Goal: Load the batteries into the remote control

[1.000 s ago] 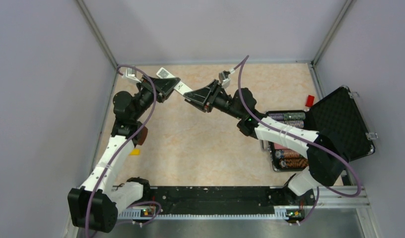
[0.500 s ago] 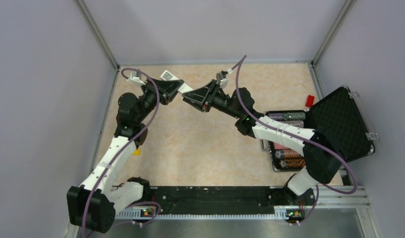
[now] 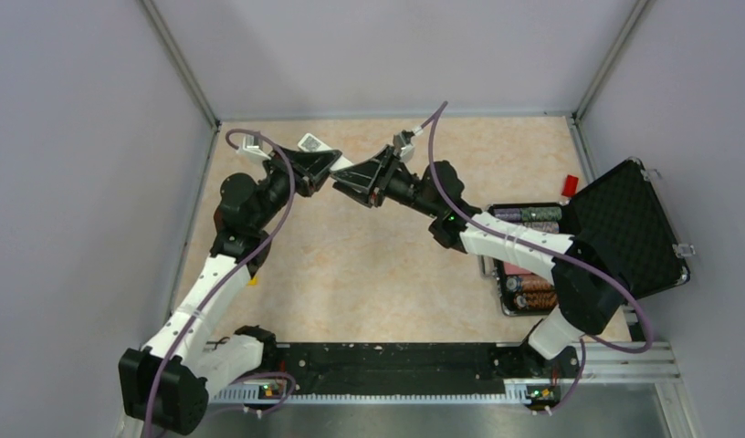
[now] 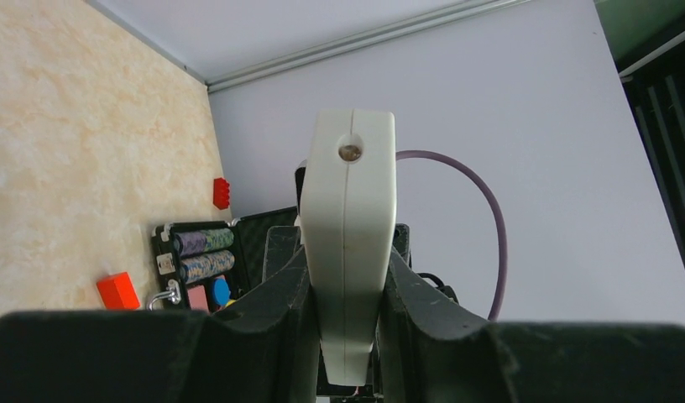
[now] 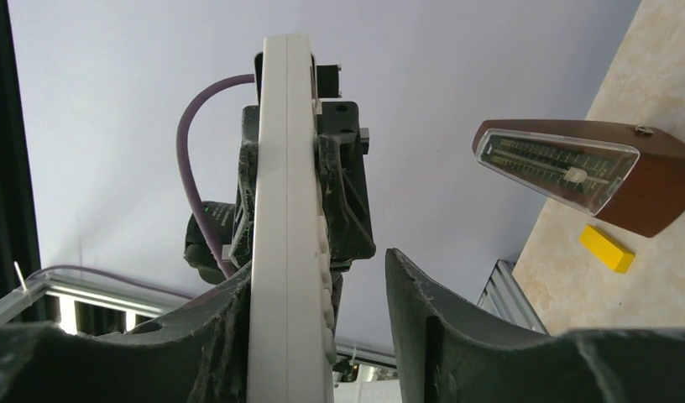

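The white remote control [image 3: 342, 163] is held in the air at the back of the table, between both grippers. My left gripper [image 3: 321, 171] is shut on one end; in the left wrist view the remote [image 4: 347, 201] stands edge-on, clamped between both pads [image 4: 282, 285]. My right gripper [image 3: 343, 185] is open around the other end. In the right wrist view the remote [image 5: 287, 210] rests against the left finger [image 5: 222, 327], buttons facing the right finger [image 5: 415, 302], with a gap between. No batteries show in any view.
An open black foam-lined case [image 3: 624, 233] with rolls of chips lies at the right, also in the left wrist view [image 4: 192, 252]. A red block [image 3: 570, 185] sits behind it. A brown metronome [image 5: 574, 172] and a yellow bar [image 5: 606, 248] lie on the left side.
Both grippers have drawn closer together along the remote; the left arm has shifted right and the right gripper slightly left. The left grip on the remote is unchanged.
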`<state>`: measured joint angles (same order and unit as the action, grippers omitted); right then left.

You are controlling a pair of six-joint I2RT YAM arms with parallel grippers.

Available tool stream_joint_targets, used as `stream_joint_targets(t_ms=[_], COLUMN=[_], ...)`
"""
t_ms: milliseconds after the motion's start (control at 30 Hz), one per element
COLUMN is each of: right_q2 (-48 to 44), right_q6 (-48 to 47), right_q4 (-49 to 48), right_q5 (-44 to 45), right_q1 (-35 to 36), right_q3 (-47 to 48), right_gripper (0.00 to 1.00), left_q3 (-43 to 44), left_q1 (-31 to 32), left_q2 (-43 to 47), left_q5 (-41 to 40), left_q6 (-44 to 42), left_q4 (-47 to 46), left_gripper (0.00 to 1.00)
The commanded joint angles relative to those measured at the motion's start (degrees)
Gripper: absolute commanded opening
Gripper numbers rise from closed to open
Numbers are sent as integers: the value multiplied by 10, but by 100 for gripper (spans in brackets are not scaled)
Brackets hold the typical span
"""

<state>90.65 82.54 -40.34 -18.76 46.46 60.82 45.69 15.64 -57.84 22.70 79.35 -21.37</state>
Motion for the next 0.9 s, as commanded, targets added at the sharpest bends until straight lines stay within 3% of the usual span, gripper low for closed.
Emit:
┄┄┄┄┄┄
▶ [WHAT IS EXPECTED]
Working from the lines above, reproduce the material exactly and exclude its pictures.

▶ [ANSWER FOR THIS EXERCISE]
Goal: Load the batteries into the remote control

[1.000 s ago] 
[0.500 s ago] 
[now] 
[now] 
[now] 

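The white remote control [image 3: 342, 163] is held in the air at the back of the table, between both grippers. My left gripper [image 3: 321, 171] is shut on one end; in the left wrist view the remote [image 4: 347, 201] stands edge-on, clamped between both pads [image 4: 282, 285]. My right gripper [image 3: 343, 185] is open around the other end. In the right wrist view the remote [image 5: 287, 210] rests against the left finger [image 5: 222, 327], buttons facing the right finger [image 5: 415, 302], with a gap between. No batteries show in any view.
An open black foam-lined case [image 3: 624, 233] with rolls of chips lies at the right, also in the left wrist view [image 4: 192, 252]. A red block [image 3: 570, 185] sits behind it. A brown metronome [image 5: 574, 172] and a yellow bar [image 5: 606, 248] lie on the left side.
Both grippers have drawn closer together along the remote; the left arm has shifted right and the right gripper slightly left. The left grip on the remote is unchanged.
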`<state>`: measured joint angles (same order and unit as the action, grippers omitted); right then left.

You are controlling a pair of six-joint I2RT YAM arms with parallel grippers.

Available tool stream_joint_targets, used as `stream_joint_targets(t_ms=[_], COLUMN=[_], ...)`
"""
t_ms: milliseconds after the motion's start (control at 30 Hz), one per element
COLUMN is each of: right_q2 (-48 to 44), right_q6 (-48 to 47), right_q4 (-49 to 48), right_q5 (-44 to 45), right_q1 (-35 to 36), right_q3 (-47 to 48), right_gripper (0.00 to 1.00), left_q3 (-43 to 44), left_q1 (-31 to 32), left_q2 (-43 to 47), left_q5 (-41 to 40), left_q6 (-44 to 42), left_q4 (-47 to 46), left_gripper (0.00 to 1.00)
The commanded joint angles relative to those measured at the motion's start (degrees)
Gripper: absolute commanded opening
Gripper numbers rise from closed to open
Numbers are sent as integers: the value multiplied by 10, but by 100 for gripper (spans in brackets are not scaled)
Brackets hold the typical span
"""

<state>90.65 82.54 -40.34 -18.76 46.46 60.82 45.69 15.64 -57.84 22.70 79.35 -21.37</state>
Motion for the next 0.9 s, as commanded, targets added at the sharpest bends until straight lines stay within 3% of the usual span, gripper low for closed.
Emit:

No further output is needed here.